The Government has passed new legislation on the Sale and Supply of Alcohol Act (Community Participation) Bill.
Virginia Nicholls, NZABC executive director, said this new legislation was meant to give communities greater say over who gets a license in their area.
"Except, the legislation will not do this. It will probably make it harder for communities to have a say," said Nicholls.
Throughout the country, these processes are determined by District Licensing Committees (DLCs) in keeping with the relevant Local Alcohol Policies (LAPs).
The legislation focuses on the process an entity goes through to apply for a new license or renew an existing one.
This will now allow individuals or groups outside a region to object to a licence in another part of New Zealand, going against the sentiment for a community to decide on their local requirements.
As a result, there is anticipated to be an increased number of licensing hearings, which will be longer and more involved, with higher participant costs.
"The problem lies in the changes, which, instead of addressing alcohol-related harm, will significantly impact responsible business operators and exaggerate existing problems with the current licensing process."
Under the legislation and Local Alcohol Policies, this new legislation will allow proximity provisions to sites such as schools or churches. This could force the closure of a pre-existing on or off-licence, irrespective of whether it was well-run or valued by the community.
"A neighbourhood restaurant which has operated responsibly for years may find themselves under the new legislation, having their license refused because a new medical centre has opened along the road."
The legislation removes the party's ability to appeal Local Alcohol Policies (LAPs) to the Alcohol Regulatory Licensing Authority (ARLA), which will restrict the appeal rights in the community. This ignores the ability to challenge decisions that unduly impact trading rights or may not be based on evidence.
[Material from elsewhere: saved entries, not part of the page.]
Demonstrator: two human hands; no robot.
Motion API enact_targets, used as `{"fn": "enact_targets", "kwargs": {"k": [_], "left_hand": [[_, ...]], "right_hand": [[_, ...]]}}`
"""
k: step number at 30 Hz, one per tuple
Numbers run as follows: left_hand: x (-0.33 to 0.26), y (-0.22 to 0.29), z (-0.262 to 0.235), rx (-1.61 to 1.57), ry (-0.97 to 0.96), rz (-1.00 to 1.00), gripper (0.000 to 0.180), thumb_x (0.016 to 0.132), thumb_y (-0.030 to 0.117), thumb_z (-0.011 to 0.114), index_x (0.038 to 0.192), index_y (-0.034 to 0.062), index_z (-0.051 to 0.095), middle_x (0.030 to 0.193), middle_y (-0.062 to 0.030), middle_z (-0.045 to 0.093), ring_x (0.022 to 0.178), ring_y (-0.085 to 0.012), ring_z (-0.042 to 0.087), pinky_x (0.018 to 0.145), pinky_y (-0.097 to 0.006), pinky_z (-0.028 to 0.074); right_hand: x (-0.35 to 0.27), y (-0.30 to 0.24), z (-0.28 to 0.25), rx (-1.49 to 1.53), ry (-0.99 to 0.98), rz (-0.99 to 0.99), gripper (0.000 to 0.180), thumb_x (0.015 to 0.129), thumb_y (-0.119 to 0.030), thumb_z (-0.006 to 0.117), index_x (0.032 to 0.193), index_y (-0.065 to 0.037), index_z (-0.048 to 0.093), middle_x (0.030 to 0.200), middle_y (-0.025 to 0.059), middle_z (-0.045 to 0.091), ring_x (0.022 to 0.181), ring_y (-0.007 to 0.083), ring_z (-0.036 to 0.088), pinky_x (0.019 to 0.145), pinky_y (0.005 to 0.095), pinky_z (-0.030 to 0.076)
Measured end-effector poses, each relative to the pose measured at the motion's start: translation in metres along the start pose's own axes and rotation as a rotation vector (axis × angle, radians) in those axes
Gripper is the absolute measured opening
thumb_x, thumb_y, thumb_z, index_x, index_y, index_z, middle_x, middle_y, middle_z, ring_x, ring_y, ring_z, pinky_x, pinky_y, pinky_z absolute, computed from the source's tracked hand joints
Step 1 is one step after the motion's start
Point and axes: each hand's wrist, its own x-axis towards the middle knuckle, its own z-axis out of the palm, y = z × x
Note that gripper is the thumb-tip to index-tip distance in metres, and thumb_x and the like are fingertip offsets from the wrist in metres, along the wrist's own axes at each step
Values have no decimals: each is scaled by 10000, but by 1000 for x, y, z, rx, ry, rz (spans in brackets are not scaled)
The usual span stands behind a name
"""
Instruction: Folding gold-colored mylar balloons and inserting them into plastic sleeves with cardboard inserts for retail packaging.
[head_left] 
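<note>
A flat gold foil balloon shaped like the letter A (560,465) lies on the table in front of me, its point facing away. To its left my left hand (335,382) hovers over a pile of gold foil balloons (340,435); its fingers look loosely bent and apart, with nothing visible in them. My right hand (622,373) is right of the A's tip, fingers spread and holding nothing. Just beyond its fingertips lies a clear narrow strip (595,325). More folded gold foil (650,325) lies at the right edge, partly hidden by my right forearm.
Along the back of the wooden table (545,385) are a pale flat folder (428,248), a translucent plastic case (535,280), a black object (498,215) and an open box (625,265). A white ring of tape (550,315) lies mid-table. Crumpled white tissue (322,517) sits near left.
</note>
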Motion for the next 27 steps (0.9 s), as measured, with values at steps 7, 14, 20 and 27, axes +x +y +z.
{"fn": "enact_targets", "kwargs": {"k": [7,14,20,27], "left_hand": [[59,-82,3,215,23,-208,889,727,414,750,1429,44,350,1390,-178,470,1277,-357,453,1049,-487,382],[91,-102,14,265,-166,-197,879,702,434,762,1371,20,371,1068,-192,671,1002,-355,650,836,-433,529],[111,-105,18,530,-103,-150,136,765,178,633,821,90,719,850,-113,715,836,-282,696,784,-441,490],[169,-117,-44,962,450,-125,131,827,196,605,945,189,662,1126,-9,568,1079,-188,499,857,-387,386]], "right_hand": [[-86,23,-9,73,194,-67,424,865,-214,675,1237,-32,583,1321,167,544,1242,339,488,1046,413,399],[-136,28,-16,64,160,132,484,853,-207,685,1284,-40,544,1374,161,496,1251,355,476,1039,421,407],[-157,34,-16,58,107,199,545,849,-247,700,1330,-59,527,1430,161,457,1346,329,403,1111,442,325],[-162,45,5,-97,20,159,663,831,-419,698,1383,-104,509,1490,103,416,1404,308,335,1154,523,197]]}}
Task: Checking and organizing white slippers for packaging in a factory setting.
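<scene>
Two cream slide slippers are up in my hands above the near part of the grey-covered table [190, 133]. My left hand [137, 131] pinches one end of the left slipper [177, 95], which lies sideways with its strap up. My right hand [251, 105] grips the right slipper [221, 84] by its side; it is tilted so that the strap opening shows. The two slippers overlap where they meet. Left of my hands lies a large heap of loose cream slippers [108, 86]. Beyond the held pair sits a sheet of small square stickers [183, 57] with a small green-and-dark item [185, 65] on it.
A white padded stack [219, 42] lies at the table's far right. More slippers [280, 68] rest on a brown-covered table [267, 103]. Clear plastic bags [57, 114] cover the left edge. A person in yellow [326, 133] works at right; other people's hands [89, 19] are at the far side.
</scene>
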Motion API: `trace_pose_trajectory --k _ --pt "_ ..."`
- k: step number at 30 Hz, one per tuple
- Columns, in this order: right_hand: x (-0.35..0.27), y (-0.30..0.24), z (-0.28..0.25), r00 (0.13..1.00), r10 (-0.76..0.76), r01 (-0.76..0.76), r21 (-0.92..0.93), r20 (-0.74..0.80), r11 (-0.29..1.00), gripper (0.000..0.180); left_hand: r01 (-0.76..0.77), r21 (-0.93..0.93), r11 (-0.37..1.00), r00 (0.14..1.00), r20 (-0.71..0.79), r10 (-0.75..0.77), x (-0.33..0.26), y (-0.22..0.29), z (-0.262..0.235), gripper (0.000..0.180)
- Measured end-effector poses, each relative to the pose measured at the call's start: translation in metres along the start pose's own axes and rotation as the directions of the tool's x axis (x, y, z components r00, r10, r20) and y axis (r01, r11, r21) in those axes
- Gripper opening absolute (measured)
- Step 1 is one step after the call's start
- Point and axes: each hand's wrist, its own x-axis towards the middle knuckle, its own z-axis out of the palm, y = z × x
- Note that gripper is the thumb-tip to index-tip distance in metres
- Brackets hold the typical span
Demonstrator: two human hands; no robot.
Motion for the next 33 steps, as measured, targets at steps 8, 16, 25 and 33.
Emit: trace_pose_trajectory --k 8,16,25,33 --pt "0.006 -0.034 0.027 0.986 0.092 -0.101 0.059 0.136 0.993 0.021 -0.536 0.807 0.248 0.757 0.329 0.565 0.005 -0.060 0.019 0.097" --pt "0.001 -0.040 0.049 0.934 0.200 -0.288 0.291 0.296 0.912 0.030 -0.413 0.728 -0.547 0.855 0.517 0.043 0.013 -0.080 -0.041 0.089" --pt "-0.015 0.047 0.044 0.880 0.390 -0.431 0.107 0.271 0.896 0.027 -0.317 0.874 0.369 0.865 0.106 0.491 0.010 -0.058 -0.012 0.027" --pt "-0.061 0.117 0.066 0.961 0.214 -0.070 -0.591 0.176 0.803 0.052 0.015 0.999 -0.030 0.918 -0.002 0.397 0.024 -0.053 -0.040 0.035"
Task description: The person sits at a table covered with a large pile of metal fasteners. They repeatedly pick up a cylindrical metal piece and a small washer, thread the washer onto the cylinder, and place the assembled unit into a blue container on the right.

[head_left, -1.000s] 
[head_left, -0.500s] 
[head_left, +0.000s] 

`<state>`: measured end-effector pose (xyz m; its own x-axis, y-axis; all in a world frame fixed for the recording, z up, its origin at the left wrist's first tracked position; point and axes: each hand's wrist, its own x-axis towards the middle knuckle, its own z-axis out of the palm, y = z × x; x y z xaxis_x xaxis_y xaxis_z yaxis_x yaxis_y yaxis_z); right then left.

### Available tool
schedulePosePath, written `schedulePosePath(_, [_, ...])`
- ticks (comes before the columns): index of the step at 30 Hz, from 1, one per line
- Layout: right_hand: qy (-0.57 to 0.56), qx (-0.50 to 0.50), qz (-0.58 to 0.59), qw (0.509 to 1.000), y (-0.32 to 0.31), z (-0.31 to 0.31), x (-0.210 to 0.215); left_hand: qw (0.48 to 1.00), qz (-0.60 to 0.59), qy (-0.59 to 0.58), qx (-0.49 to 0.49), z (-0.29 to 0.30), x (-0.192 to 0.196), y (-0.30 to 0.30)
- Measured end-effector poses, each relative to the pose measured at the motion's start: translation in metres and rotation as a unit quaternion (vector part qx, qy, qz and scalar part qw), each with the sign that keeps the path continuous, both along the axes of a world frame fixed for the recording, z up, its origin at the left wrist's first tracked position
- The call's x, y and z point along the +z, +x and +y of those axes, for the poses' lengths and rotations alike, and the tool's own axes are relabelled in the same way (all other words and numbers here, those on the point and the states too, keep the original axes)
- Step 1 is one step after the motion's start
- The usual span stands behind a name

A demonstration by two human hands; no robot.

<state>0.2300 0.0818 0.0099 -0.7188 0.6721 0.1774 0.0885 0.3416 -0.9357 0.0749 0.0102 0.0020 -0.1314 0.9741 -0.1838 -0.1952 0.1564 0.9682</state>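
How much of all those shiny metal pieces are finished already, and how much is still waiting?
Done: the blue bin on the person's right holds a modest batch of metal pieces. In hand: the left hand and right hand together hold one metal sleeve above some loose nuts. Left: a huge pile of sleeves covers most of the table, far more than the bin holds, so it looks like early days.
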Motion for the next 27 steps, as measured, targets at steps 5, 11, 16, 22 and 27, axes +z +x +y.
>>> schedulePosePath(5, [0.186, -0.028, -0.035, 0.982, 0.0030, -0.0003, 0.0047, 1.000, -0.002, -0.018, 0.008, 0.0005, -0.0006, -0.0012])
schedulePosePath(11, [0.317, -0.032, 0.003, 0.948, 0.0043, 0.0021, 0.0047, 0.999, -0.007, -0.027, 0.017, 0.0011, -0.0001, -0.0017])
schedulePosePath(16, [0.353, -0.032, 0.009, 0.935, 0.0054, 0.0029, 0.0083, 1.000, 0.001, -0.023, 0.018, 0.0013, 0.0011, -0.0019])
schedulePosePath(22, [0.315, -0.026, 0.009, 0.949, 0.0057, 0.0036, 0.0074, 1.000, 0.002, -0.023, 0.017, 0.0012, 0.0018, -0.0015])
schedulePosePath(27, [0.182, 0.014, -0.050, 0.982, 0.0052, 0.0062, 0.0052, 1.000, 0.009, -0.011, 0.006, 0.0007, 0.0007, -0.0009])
"Removing the appeal provisions will not necessarily speed up the LAP process since most delays are caused by the use of legitimate judicial reviews which have nothing to do with the current Act".
The legislation has not balanced the different community groups, including small business owners, beer, wine and spirit suppliers, and those who consume beer, wine and spirits safely and responsibly.
"Since 2010, the number of licences nationwide has declined by more than 23 percent."
Nicholls continued that the research revealed that most New Zealanders drink responsibly. New Zealanders are drinking 25 percent less now than in the late 1970s. Further, harmful drinking, particularly among younger drinkers, has also fallen.